Feb. 24, 2006 – Public and private school students in grades four through 12, as well as home schooled students in those grade groups, are invited to enter the first Women's History Month essay contest sponsored by the V.I. Commission on the Status of Women.
"The goal is to get more students to start understanding the role of women in the community," said commission member Sonia Boyce on Thursday.
The essay contest is open to girls and boys in Virgin Islands schools.
Prizes for grades nine through 12 are $200 for first place, $175 for second place and $100 for third place.
Essay contest winners in grades seven and eight will receive $175 for first, $125 for second and $75 for third.
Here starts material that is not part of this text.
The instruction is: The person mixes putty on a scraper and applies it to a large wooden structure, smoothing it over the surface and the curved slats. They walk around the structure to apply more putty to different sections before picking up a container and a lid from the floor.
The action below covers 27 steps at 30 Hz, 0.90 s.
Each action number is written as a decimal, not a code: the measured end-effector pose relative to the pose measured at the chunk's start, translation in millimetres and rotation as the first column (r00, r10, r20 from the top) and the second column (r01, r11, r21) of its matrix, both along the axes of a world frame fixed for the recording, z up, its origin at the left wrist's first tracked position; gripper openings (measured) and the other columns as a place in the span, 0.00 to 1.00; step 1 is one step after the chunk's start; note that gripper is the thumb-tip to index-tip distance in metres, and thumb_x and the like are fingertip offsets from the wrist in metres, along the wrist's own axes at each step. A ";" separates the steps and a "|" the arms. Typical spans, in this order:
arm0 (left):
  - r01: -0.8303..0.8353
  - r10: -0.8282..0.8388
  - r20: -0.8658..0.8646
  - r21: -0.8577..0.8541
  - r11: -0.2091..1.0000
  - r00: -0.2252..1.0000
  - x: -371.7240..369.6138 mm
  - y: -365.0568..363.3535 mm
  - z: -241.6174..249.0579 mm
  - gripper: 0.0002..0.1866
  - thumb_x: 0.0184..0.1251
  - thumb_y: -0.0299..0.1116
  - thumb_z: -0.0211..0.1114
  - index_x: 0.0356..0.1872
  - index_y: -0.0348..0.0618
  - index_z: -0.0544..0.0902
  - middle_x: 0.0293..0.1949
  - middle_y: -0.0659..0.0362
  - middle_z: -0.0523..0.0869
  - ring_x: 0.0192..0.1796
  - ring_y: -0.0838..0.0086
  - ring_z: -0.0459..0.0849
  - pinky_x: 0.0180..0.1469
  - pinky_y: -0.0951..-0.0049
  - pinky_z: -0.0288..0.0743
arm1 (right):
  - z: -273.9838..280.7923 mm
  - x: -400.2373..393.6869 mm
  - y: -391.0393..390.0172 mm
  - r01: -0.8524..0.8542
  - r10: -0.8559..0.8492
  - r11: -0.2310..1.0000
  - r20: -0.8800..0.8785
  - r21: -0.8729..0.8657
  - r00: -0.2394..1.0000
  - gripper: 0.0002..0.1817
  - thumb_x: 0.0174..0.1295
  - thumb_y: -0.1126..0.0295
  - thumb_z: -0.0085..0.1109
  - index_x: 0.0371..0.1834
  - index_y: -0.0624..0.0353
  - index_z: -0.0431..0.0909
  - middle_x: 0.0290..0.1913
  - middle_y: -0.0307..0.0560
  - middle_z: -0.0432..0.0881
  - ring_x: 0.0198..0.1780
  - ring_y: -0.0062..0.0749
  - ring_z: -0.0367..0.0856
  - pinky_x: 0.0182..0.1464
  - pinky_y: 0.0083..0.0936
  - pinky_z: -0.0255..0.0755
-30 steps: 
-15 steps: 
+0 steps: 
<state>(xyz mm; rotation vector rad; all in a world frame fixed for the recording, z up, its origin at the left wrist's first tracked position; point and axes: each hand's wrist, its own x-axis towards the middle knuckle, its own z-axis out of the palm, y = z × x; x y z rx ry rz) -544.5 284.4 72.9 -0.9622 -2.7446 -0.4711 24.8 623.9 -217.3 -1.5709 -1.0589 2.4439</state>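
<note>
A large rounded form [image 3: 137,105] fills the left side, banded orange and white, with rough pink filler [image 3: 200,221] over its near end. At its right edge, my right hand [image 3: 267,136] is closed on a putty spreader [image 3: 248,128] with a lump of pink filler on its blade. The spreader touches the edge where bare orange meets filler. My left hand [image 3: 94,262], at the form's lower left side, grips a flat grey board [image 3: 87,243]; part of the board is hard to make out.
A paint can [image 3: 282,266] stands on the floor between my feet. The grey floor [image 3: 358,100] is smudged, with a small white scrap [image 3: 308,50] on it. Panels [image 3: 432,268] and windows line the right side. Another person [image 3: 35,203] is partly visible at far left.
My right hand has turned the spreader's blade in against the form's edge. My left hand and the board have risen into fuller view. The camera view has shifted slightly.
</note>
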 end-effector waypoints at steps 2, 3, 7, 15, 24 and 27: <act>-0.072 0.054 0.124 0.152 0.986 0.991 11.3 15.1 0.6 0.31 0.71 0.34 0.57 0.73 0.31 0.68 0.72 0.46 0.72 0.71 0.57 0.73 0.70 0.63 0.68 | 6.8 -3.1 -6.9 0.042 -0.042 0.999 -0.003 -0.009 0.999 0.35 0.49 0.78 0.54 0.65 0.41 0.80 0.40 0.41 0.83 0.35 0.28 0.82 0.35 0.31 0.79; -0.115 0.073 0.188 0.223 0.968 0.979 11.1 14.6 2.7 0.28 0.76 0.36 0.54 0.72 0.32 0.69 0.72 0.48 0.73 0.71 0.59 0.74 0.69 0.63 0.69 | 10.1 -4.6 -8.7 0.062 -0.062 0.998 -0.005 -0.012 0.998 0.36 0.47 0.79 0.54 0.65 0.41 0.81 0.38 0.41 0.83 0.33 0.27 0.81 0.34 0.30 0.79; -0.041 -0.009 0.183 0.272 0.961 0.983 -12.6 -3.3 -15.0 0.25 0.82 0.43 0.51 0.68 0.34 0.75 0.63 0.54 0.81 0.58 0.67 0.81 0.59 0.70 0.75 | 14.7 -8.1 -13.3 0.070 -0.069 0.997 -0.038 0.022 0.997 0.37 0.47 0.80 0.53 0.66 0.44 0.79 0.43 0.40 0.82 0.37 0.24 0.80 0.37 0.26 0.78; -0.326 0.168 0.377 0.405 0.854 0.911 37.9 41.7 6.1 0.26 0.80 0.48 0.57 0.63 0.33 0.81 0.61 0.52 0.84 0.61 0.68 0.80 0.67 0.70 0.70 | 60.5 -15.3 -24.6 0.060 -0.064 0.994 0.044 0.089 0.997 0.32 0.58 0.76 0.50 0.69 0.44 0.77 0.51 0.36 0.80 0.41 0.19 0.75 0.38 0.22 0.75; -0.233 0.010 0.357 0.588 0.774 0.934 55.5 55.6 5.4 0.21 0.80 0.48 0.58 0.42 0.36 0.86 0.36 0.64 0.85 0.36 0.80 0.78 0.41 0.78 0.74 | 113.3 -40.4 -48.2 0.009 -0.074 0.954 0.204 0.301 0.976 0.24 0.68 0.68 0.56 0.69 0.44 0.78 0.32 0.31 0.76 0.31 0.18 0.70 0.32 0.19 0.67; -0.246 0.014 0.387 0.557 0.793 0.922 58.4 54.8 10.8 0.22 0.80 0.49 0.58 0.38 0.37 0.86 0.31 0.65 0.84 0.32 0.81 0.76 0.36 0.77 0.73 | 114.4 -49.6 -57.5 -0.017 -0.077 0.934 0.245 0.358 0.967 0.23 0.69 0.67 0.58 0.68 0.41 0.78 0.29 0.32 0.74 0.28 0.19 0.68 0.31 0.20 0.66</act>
Students in grades four through six will receive $100 for first place, $75 for second and $50 for third.
Boyce said the prize money was raised at their recent Hall of Fame event.
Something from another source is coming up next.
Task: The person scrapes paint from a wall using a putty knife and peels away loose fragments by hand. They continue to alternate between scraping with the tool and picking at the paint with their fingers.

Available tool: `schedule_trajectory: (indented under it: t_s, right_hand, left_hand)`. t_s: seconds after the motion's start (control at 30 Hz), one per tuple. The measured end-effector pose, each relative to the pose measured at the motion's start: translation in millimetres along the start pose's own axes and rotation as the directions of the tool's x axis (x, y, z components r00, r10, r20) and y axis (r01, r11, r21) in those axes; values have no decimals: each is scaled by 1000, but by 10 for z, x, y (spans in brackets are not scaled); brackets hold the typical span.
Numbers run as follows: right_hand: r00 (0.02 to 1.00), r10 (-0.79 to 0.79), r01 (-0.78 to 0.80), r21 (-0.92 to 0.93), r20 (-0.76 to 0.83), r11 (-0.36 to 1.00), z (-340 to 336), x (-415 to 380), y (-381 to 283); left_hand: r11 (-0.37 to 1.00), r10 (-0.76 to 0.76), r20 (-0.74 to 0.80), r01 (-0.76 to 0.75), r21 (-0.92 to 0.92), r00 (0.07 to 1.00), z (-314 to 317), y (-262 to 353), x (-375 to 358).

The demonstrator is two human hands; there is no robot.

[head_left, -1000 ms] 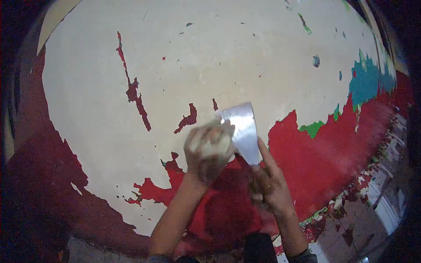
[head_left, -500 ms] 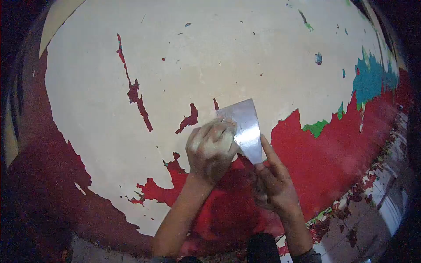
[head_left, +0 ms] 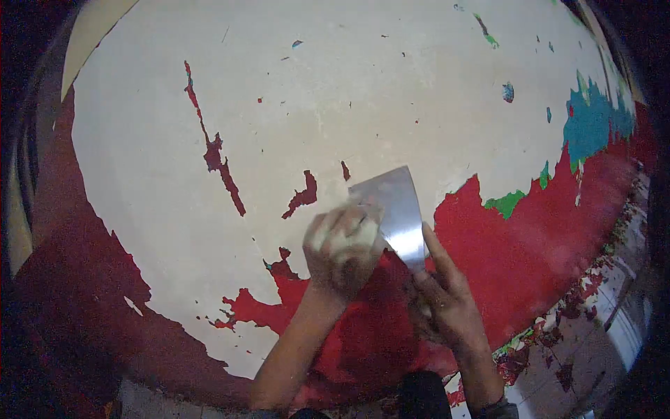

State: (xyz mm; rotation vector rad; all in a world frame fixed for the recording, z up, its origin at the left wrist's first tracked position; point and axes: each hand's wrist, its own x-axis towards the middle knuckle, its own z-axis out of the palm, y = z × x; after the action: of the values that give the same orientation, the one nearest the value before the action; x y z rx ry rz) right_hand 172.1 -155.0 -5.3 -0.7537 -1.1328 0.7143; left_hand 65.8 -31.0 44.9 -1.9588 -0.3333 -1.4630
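My right hand (head_left: 447, 300) grips a putty knife (head_left: 398, 209) low on the tool, its index finger stretched along the right side of the wide metal blade. The handle is hidden in the palm. The blade points up and away over the line between bare cream surface and red paint (head_left: 488, 258). My left hand (head_left: 342, 251) is closed at the blade's left edge, fingers curled and slightly blurred. Pale dust coats its knuckles. What the left fingers hold, if anything, is hidden.
The large rounded cream surface (head_left: 279, 126) carries leftover red strips (head_left: 230, 185), a teal patch (head_left: 586, 126) and a green patch (head_left: 506, 202). Paint flakes (head_left: 516, 359) litter the pale floor (head_left: 593, 363) at lower right.
Both hands and the putty knife have shifted slightly right and down in view. The left hand is more blurred now. Paint patches look the same.
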Motion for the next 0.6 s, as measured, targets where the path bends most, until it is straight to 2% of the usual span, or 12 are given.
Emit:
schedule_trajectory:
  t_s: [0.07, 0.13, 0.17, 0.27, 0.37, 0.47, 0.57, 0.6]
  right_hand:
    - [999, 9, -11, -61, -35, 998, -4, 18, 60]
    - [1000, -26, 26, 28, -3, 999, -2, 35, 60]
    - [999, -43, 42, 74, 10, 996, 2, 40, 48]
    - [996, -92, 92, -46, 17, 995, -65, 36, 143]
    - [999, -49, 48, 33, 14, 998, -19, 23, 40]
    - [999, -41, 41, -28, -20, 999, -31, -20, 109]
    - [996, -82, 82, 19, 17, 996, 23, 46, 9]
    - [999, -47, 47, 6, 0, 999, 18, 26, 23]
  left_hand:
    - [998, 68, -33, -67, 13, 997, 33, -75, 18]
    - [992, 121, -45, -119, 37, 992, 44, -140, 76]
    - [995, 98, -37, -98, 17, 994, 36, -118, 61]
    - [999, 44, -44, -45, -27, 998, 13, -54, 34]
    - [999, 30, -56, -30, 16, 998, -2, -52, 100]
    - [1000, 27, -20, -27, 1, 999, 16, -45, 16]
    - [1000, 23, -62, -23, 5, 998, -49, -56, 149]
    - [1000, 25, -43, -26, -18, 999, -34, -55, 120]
Students in grades nine through 12 must write on "How can more Virgin Islands women be encouraged to become involved in local politics?"
"We can get some advice from those with a fresh perspective," Boyce said.
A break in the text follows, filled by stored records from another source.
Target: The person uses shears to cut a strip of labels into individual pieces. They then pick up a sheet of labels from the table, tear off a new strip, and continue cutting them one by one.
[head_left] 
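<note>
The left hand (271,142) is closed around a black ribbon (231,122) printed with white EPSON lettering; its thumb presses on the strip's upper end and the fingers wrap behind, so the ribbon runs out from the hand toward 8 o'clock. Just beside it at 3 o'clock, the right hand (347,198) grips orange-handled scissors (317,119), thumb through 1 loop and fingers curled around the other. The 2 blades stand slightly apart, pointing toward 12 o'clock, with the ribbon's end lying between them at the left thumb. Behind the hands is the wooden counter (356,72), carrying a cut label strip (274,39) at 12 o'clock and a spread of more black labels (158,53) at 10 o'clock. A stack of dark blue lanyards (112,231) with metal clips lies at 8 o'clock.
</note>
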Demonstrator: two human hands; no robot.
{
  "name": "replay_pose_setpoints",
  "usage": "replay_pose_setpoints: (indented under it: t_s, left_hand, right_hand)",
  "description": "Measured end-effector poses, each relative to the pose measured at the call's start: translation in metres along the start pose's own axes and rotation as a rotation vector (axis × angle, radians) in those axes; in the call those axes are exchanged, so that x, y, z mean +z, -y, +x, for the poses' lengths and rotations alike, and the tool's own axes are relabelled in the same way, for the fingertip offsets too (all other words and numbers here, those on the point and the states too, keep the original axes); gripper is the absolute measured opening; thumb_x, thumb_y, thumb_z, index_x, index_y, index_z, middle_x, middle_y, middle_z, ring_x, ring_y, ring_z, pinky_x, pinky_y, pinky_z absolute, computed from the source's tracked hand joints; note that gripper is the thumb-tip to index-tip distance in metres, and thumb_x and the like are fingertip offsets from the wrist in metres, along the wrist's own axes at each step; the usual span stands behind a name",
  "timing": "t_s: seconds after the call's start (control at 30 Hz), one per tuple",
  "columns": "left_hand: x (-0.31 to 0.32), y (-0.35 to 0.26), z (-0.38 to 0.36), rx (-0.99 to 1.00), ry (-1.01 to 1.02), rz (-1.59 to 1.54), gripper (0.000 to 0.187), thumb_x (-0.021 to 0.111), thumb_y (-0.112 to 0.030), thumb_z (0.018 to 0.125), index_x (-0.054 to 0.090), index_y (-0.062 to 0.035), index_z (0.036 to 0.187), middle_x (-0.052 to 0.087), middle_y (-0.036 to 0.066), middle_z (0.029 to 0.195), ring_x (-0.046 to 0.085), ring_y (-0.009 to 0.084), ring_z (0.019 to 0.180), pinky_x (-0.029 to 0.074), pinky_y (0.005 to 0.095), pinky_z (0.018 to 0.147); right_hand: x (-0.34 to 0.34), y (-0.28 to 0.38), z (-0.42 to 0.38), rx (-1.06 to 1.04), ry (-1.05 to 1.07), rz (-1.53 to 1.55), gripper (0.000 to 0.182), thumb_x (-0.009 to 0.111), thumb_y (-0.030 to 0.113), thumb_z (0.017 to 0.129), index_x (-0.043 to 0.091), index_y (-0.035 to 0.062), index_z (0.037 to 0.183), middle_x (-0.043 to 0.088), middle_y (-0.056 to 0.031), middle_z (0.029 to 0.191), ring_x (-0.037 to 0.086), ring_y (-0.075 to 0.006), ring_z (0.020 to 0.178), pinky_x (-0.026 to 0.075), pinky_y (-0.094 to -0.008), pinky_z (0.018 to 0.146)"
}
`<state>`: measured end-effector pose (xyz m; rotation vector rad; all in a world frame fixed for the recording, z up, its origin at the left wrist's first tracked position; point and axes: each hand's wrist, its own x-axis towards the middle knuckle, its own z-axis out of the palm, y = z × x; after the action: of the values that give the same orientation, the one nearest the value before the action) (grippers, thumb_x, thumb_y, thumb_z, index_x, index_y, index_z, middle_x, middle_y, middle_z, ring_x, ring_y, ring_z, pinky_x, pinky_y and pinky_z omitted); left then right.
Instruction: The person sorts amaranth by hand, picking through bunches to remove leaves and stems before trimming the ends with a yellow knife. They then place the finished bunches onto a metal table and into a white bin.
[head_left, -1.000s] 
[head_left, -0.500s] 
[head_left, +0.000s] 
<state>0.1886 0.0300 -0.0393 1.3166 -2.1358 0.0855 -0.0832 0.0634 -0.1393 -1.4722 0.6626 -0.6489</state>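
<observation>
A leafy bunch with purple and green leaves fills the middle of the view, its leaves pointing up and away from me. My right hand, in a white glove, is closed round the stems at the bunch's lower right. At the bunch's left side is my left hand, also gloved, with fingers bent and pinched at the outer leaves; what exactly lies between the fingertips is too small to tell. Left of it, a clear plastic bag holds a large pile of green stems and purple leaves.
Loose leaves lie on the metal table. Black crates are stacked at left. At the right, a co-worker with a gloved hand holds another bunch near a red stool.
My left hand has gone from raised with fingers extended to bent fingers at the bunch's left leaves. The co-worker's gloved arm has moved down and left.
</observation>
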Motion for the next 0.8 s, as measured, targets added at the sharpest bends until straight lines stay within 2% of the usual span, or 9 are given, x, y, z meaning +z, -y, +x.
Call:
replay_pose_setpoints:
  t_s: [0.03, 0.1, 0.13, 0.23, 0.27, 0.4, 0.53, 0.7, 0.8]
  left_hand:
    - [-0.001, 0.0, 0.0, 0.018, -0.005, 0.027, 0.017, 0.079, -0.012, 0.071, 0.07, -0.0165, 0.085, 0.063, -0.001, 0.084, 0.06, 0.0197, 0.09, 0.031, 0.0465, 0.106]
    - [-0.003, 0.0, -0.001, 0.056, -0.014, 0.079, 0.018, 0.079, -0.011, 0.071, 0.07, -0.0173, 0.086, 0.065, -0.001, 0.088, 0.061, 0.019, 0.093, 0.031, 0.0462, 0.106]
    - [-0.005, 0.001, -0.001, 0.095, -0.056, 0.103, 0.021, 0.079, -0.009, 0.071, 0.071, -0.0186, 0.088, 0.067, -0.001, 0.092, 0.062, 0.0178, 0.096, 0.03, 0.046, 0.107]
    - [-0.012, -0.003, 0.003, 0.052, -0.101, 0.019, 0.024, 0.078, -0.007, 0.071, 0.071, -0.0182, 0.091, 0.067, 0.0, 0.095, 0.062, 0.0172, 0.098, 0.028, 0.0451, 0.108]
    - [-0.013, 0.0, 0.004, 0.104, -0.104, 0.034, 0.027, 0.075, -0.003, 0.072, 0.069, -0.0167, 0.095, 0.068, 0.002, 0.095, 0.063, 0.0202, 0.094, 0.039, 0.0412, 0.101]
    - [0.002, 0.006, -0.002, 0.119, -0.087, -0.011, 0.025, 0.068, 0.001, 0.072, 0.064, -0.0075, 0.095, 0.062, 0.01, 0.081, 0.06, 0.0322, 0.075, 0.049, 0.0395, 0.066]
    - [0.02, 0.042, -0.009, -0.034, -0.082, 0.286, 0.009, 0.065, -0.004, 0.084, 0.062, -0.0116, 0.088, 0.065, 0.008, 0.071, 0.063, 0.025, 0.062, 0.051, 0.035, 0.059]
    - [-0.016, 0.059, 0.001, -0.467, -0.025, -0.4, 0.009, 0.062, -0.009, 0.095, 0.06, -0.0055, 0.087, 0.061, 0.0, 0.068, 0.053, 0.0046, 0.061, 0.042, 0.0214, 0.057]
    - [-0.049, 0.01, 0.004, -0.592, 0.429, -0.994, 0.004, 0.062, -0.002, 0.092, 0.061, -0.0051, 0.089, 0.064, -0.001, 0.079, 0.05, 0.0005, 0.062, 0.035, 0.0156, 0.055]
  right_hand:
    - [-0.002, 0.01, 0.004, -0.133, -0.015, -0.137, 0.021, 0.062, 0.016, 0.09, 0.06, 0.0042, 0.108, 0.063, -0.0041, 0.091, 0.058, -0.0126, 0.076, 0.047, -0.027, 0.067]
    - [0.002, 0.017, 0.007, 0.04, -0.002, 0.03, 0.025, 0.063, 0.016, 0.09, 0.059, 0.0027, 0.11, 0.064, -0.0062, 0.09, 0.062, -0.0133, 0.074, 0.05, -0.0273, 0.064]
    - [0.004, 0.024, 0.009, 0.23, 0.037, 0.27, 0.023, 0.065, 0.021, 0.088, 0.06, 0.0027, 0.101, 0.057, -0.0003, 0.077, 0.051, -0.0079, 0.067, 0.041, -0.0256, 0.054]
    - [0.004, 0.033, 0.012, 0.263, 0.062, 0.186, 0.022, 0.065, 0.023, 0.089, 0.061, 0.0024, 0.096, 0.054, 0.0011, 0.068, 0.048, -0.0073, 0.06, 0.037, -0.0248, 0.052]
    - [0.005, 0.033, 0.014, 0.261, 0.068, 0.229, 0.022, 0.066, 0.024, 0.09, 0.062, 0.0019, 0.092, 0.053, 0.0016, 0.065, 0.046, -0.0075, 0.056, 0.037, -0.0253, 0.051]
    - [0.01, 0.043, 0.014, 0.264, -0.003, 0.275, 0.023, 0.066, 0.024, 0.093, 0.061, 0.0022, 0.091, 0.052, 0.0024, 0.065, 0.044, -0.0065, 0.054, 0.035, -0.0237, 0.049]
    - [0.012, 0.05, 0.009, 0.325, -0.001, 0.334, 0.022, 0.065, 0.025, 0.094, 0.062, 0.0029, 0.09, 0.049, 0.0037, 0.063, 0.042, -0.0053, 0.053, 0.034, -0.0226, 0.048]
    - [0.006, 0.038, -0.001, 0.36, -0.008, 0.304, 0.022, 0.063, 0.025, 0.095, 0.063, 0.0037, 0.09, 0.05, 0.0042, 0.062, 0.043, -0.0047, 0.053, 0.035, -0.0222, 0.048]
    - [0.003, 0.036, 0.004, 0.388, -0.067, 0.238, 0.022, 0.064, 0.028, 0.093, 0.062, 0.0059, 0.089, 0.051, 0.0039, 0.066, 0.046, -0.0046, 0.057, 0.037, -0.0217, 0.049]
Essays for students in those grades must be 600 words or less. This does not include the source list.
The theme for those in grades seven and eight is "What in your opinion is a major issue facing Virgin Islands women today and why?"
"This is mostly to try to get them thinking," Boyce said.
Essays for grades seven and eight are limited to 400 words plus the source list.
The topic for grades four through six is "In your life today, what current Virgin Islands woman has influenced who you are?"
"It's going to be interesting to see if they pick their mother, their teacher or go into history," Boyce said.
The maximum length for grades four through six is 300 words plus the source list.
All entries must be typed on white paper 8 ½ inches by 11 inches. Students must double space their essays.
They also must include an entry form.
Essays must list both primary and secondary sources.
A panel of educators, activists and commission representatives will judge the entries.
Boyce said the Education Department helped the commission identify teachers who were interested in the essay contest.
"Most of the schools are doing it in English and history classes," she said.
She said that those teachers will select the best entry from each of their classrooms to enter in the contest. Teachers who participate in the contest will receive gift certificates to buy something for their classrooms.
The essay contest deadline is March 3, and winners will read their essays at a ceremony later in March.
For entry forms and more information, call Boyce at 773-1404, Dorothy Joseph at 642-5134, Cenita Heywood at 277-3537, Shirley Saddler at 775-9928, or Horace Brooks at 693-4354.
Essays must be mailed to Virgin Islands Commission on the Status of Women, P.O. Box 222736, Christiansted, VI 00822-2736.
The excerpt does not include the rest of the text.